It's like, imagine there's a complex machine with large panels full of buttons and levers - and then, someone covered the panels with tapestry. Beautiful tapestry, showing artistic interpretations of things mundane and holy, trivialities of everyday life next to impossible dreams. And then, people were told the machine is to be operated by touching that tapestry, and that the artworks are the guide to understanding it and using it effectively. And then a whole religion formed around studying patterns in the tapestry. To me, prompt engineering is that religion.
There's an actual interface to the machine hidden under all the clever wordplay. A precise, formalized one. An interface that eats tokens and spits out probabilities. I just don't get why most talk - even seemingly specialist talk - about LLMs is ignoring it entirely, and focuses on the tapestry that's just obscuring the nature of the model, effectively making everything more difficult.
I was on a call this morning and heard someone refer to two of their team members as "Prompt Engineers" as if that were an actual role.
You then put those vectors in a vector database (e.g. pinecone, pgvector, chroma).
To run searches, you generate an embedding of the search term (could be the raw user search, could be something a model like ChatGPT was asked to transform the user's search into), then query the vector database for the n closest vectors. The trick is getting a model that generates good vectors for search (and transforming the user's query into some text that'd be useful vector(s) to search against). If feeding that into an LLM context, the next step is making sure that you get your prompt right, and don't overload the model with unrelated information (i.e. bad search results).
The key is that the vector representation embeds language concepts in how close vectors are to one another. An easy way to gain a feel for this is to look at single-word embeddings. Computerphile have a great episode on it[1]. You can take a vector for 'King', subtract the vector for 'Man' and add the vector for 'Woman' and the closest vector in that search will likely be 'Queen'. Scale up this idea to whole paragraphs (and larger vectors as a result).

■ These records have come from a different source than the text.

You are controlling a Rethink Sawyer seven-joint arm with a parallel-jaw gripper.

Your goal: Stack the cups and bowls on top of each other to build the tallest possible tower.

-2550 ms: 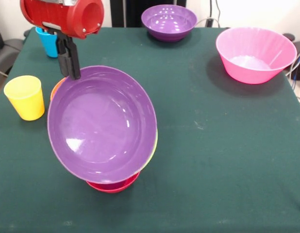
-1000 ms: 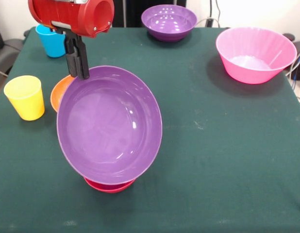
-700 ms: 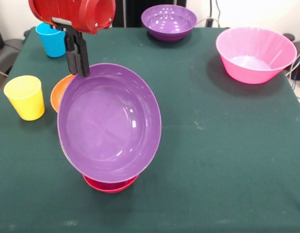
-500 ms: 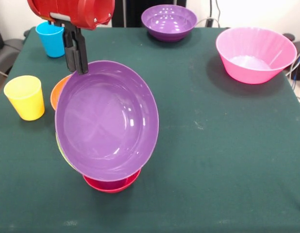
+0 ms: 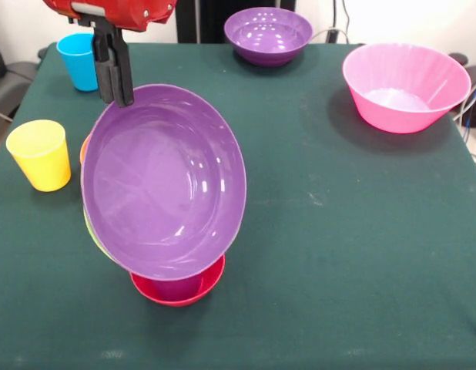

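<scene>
Tower (image 5: 172, 262): a glossy stack near the table's front-left part; a small red bowl (image 5: 179, 290) sits on the cloth at the bottom, something purple stands inside it, a sliver of lime green bowl (image 5: 94, 231) shows at the left, and a wide purple bowl (image 5: 162, 181) tops it.
Wide purple bowl: smooth shiny plastic, round, shallow, tilted so its hollow faces the camera; light glints on the inner wall.
Gripper (image 5: 115, 94): black fingers hanging from a red arm, closed on the far-left rim of the wide purple bowl.
Orange bowl (image 5: 84, 148): only a thin edge shows behind the wide bowl's left rim.
Yellow cup (image 5: 40, 154): tapered tumbler, upright by the table's left edge.
Blue cup (image 5: 78, 61): upright at the far-left corner.
Second purple bowl (image 5: 268, 35): deep, round, at the far edge.
Pink bowl (image 5: 405, 85): large, ribbed walls, near the far-right corner.
Table (image 5: 353, 254): covered in matte dark green cloth.
</scene>
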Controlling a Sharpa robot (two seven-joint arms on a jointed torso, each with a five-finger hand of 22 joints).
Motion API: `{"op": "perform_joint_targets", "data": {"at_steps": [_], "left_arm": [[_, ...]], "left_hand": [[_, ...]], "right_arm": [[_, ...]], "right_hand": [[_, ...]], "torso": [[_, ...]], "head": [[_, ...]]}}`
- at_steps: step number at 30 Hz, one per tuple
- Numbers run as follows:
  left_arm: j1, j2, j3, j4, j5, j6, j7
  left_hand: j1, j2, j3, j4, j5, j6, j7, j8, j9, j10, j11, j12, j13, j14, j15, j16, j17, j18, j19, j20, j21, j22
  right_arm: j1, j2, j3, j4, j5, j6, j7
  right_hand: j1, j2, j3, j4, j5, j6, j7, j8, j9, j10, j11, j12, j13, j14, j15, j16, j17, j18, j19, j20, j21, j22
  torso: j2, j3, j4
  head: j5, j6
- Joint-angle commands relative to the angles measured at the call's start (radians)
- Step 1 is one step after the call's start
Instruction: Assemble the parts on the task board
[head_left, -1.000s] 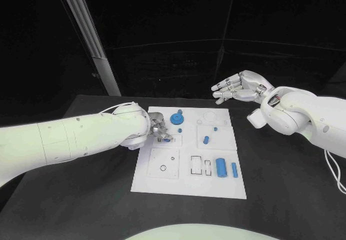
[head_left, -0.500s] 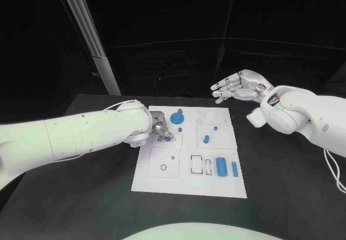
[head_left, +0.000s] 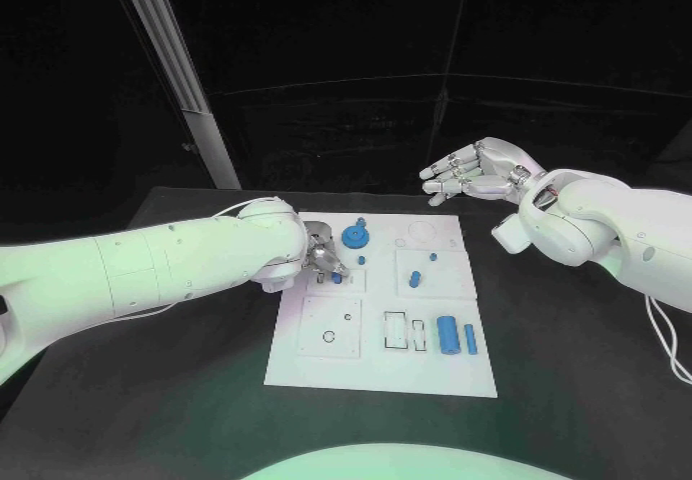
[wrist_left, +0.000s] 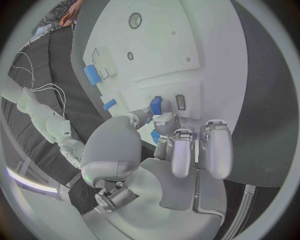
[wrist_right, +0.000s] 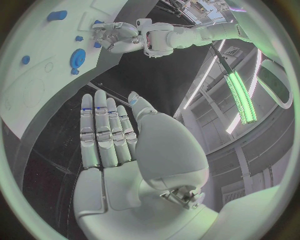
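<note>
The white task board (head_left: 378, 352) lies mid-table. My left hand (head_left: 319, 256) hovers low over its upper-left section and pinches a small blue part (wrist_left: 155, 105) between thumb and a finger, right beside a small rectangular slot (wrist_left: 180, 102). A blue gear (head_left: 355, 237) stands just behind that hand. A blue peg (head_left: 411, 278) sits in the upper-right section. A blue cylinder (head_left: 446, 334) and a thin blue bar (head_left: 470, 338) lie at the lower right. My right hand (head_left: 469, 170) is raised beyond the board's far right corner, fingers straight and holding nothing.
A slanted metal post (head_left: 188, 95) rises behind the table's left side. Bare black table (head_left: 577, 380) surrounds the board. From the right wrist view the board (wrist_right: 37, 65) and my left hand (wrist_right: 119, 34) lie far off.
My left forearm has shifted slightly while the hand stays over the same section with the blue part. The right hand has barely moved.
</note>
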Motion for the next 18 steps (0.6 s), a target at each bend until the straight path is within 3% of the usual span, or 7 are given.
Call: {"op": "perform_joint_targets", "data": {"at_steps": [1, 13, 18], "left_arm": [[-0.004, 0.003, -0.004, -0.002, 0.008, 0.034, -0.007], [-0.004, 0.0, -0.004, -0.002, 0.008, 0.005, -0.011], [-0.004, -0.005, -0.004, 0.0, 0.008, -0.014, -0.01]], "left_hand": [[-0.026, -0.004, -0.019, 0.024, 0.003, 0.008, -0.002, 0.005, 0.002, 0.008, 0.002, 0.007, 0.002, 0.104, -0.006, 0.003, 0.263, -0.018, 0.03, -0.01, 0.001, 0.053], [-0.121, -0.037, -0.131, 0.09, 0.002, 0.023, -0.004, 0.005, 0.01, 0.013, 0.0, 0.017, 0.008, 0.104, -0.009, 0.003, 0.263, -0.019, 0.034, -0.012, 0.006, 0.063], [-0.154, -0.055, -0.208, 0.128, 0.002, 0.027, -0.008, 0.006, 0.015, 0.015, -0.003, 0.023, 0.011, 0.104, -0.011, 0.003, 0.263, -0.02, 0.035, -0.014, 0.008, 0.068]], "right_arm": [[0.002, 0.001, 0.001, -0.001, 0.0, 0.011, 0.006], [0.002, 0.003, 0.001, -0.002, 0.0, 0.012, 0.007], [0.002, 0.004, 0.001, -0.005, 0.0, 0.012, 0.008]], "right_hand": [[-0.006, -0.003, 0.006, 0.0, 0.004, -0.005, 0.001, -0.002, -0.001, 0.0, 0.006, -0.007, -0.001, 0.002, 0.004, -0.006, -0.001, 0.005, 0.005, -0.001, -0.007, -0.001], [-0.012, -0.004, 0.006, 0.001, 0.004, -0.008, 0.003, -0.003, -0.001, -0.003, 0.007, -0.009, -0.001, -0.001, 0.006, -0.008, -0.003, 0.004, 0.004, 0.001, -0.011, -0.002], [-0.013, -0.004, 0.007, 0.001, 0.004, -0.009, 0.003, -0.004, -0.001, -0.004, 0.008, -0.009, -0.001, -0.002, 0.006, -0.008, -0.003, 0.004, 0.003, 0.001, -0.012, -0.002]], "torso": [[0.0, -0.0005, 0.0013], [-0.001, -0.001, 0.0012], [-0.001, -0.0015, 0.0022]], "head": [[-0.001, 0.001], [-0.003, 0.0], [-0.004, 0.0]]}}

LangChain has an example of searching a database of facts[2] (although I find their documentation pretty inaccessible - they explain their library, but don't step back from inside the weeds of what they're doing to really explain why / what's going on). Many of the features LangChain implements are distilling (or sometimes simply lifting and providing a toolkit to directly apply) LLM papers.
1: Computerphile Word Embeddings https://www.youtube.com/watch?v=gQddtTdmG_8
2: https://langchain.readthedocs.io/en/latest/use_cases/questio...
https://www.konjer.xyz/the-alchemist (disclaimer: built by me)
What specifically is missing from the answers in your opinion?
I want it to understand a complete fiction book and tell me about how a character grows throughout their journey from chapter 1 to chapter 12 over 350 pages.
It also seems to be one of the most important limitations of ChatGPT, and a lot of people/teams are looking for solutions.
In my testing the biggest challenges with using for example OpenAI embeddings with cosine similarity or something are A) figuring out the section breaks or right chunk size so that information stays in context and B) retrieving enough chunks to get the correct hit for a query without having too much extraneous information that confuses it.
I think that it's hard to make a parser that most optimally slices up arbitrary documents.
Since you have some larger documents preloaded I assume for those you have the embeddings search. But for user uploads you are skipping that now and just feeding all of the text extracted from the PDF into the prompt along with the query.
For compiling information or getting an immediate yes/no it's likely correct - but I found ctrl+f generally gets me there faster albiet with slightly more reading.
At least in the context of this lease agreement which does have everything well organized and uses carefully chosen keywords already.
Consider the example question of "I won't be able to pay until the 9th of this month, will I get a fee?" - are you going to search for "fee"? There are 66 occurrences.
Modify the question to "If I pay on the 4th of the month, will there be any late fee?" and you get the correct answer too.
For the question "What restrictions are there on parties?" it appears to get that correctly answered. If you search for "party" you'll get 19 results that appear to be legal entity parties rather than the possibly noisy type.
How could one ever trust the output of ChatGPT?
This feels to me a bit like non-L5 autonomous driving: If I have to assist at all, it'd be easier to do it myself. In the same vein, for this project (and ChatGPT generally): Can I actually trust that the output from ChatGPT in answering my question about the document is factually correct?
e.g., If I hand it a home rental agreement legal document and ask "What is the late move out penalty if I am 10-minutes late in dropping off the keys?", it may give the correct answer. Or it may generate a plausible-sounding answer using the words in the document that is completely (or perhaps even just slightly) incorrect.
How could I possibly know without reading it myself?
Yours is not a good example though because "10 minutes late" is never going to be in a document like that.
This seems similar to ChatPDF.com (with a 200 page limit though, instead of the 5 page limit that you have, it seems) which I suppose we'll see a lot more competitors for as the ChatGPT API expands.
It's byok. Keys are not persisted. You can choose chat-gpt-turbo or text-davinci.
Limit is 2.4M tokens per call, working to get higher too.
Have you thought of even larger knowledge-bases? like entire legal systems etc...
Anyway, amazingly executed, nice work!